Sucesos vulgares
'Sucesos vulgares' es una narración encontrada entre los papeles de trabajo para la tesis sobre Leopoldo Panero que preparaba Esteban Carro Celada. No podemos decir con seguridad completa que su autor fuera Leopoldo Panero, aunque si podemos afirmar que las correcciones son de su puño y letra
![[Img #16962]](upload/img/periodico/img_16962.jpg)
La sala alta de la botillería del café Meridional flotaba blandamente en el humo blanquecino de los cigarros. Don Bernardo al vencer el último peldaño de la escalera respiró a sus anchas. Era como si acabara de coronar la cumbre de un monte, como si se impregnara benignamente de sosiego y de paz. Ceñido por el estrépito de la Puerta del Sol, ensordecido por la afluencia perenne de carruajes, gentes apresuradas, espesas y soñolientas, el sitio donde don Bernardo se acomodaba tenía no sé qué específica virtud, qué olor a tiempo, qué intimidad azarosa y humilde. Posó cuidadosamente su sombrero en lo alto de la percha, sobre el diván, y se sentó a una mesa de juego.
Don Bernardo venía mecánicamente, dulce y mecánicamente, desde hacía quién sabe cuántos años, cuántos domingos iguales, plácidos, transidos por una misma costumbre, a este rincón de penumbra, a esta mesa añosa y desvaída, arrimada al borde del ventanal, a espaldas de todo, a espaldas de su misma vida cotidiana. Hoy es domingo, parecía decir su mirada, mientras plegaba con suavidad su capa y aspiraba parsimoniosamente el humo lento de su puro con el regusto de toda la semana entre los labios.
Casi sin palabras, se saludaban los contertulios, ahorrando minutos, escatimando con posesa avaricia sus segundos de felicidad. Después, a lo largo del juego premioso y tranquilo, cruzaban entre sí las mismas frases banales de siempre, las rituales apostillas a la buena o mala jugada, a la suerte feliz o infeliz. El halo de la espaciosa sala se desvanecía remotamente y allá quedaban solos los cuatro amigos en medio del tumulto efímero de la jornada de fiesta, embebidos en su inocente regocijo, sin acordarse de nada.
Es decir, de nada salvo de la hora exacta de levantar la partida. A las nueve en punto, cada mochuelo a su olivo.
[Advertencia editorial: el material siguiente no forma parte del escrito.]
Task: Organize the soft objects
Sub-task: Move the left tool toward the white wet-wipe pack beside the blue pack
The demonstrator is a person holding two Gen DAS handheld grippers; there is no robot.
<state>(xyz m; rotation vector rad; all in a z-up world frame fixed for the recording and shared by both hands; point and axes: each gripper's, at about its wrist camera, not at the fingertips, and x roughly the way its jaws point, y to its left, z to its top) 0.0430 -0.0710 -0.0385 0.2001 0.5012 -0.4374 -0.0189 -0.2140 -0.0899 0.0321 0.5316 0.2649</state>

El de Don Bernardo estaba allí cerca, a dos pasos en la misma calle de Preciados, desde hacía justamente 48 años. Vivía con su mujer, una anciana como él, arrugadita, hacendosa, tranquila, rebosando la dulzura y la gracia de sus 71 años y llevaban una vida sobria, monótona, melódica. No tenían hijos ni el diablo les había dejado sobrinos. Eran los dos oriundos de la Tierra de Campos. A los 29 años y a los siete de arribar a la Corte, Don Bernardo se había quedado con la sastrería, a la muerte de su patrón, y después de saltar de oficial a dueño, había retornado a su lugar de nacimiento y había contraído nupcias con una prima suya. Don Bernardo llevaba capa todavía. La embozaba cansinamente dejando la felpa verdosa entreabierta a ras de la barba blanca.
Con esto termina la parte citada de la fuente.